French Conservatives Consider Working With Far Right

Eric Ciotti, leader of France’s Republicans Party, said on June 11 that he would be willing to work with Marine Le Pen’s far-right National Rally in the upcoming snap French elections. Such an alliance would break a long-standing taboo and is part of the Europe-wide swing toward the political right.

We say the same things, so let’s stop making up imagined opposition. This is what the vast majority of our voters want. They’re telling us, “Reach a deal.”
—Eric Ciotti

Jordan Bardella, president of the National Rally and a strong candidate for France’s next prime minister, said his party would support “several dozen” current Republican members of Parliament in the election, confirming the alliance.

The announcement comes just after the National Rally won more than double the votes of French President Emmanuel Macron’s centrist alliance in European Parliament elections, which prompted Macron to call for a snap election on June 30 and July 7.
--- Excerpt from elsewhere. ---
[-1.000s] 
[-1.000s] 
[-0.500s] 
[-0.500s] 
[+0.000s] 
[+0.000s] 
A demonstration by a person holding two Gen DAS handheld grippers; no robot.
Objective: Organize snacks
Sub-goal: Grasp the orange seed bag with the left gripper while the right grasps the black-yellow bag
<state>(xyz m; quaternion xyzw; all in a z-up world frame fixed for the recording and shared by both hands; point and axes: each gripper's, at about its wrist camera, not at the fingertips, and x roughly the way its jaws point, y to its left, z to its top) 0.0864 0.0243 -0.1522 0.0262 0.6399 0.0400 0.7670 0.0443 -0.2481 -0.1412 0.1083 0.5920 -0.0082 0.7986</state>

Rightward shift: National Rally is expected to win the most votes in the upcoming election, but polls show it is unlikely to receive enough to rule on its own. Since Macron dissolved Parliament, parties on the left and right have discussed forming an alliance.

For decades, French politicians have maintained a policy of cordon sanitaire—a total refusal to work with Le Pen and the party she leads. The Republicans’ willingness to partner with the far right shows that the French, like so many other Europeans, are increasingly dissatisfied with their current government.

The Trumpet has long warned that Europe will undergo a dramatic political shift as its people search for a stronger and more confident leader.